(Stored data)
....................

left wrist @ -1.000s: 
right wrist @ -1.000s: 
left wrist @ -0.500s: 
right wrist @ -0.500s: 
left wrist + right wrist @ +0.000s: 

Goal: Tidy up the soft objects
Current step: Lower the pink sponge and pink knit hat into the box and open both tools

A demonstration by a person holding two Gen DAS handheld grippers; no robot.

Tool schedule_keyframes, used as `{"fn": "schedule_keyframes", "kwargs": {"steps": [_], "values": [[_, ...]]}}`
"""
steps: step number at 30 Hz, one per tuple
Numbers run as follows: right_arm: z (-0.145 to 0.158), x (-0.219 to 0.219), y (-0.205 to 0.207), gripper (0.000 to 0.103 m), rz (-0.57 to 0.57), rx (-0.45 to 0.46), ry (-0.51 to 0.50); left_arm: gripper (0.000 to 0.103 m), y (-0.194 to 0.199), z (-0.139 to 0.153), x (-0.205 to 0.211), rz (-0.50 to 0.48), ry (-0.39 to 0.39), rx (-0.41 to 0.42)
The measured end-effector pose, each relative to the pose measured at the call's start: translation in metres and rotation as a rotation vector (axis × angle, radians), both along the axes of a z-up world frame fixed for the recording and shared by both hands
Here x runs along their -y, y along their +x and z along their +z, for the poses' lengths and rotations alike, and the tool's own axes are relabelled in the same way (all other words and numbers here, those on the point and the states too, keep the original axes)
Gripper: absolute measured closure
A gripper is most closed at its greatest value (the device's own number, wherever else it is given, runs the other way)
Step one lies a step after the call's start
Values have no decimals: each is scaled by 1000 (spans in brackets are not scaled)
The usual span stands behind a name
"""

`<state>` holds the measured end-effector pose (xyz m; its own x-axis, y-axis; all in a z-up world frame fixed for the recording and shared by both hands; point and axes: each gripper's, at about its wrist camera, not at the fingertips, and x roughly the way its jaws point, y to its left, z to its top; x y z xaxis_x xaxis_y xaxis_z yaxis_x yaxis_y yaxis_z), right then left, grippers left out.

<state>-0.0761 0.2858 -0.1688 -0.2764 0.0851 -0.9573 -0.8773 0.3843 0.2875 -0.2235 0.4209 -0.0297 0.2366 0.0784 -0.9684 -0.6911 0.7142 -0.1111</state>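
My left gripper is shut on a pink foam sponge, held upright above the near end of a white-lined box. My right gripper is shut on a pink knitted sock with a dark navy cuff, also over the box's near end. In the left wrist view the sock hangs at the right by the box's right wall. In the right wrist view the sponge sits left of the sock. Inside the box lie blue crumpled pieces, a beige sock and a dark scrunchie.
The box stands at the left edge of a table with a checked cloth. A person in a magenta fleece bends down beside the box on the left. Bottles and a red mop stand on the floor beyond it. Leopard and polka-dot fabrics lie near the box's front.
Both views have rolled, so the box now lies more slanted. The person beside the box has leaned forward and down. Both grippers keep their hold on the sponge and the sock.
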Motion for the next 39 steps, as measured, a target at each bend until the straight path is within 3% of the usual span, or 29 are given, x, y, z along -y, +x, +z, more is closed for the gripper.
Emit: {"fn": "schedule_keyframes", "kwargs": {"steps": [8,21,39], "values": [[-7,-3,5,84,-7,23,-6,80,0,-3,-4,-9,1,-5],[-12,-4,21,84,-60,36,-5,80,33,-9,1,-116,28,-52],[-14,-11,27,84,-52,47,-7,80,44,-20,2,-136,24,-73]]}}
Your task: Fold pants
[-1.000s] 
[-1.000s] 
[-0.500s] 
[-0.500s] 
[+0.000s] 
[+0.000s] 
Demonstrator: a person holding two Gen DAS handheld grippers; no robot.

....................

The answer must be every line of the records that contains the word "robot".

WORKED SOLUTION –
A demonstration by a person holding two Gen DAS handheld grippers; no robot.
Demonstrator: a person holding two Gen DAS handheld grippers; no robot.

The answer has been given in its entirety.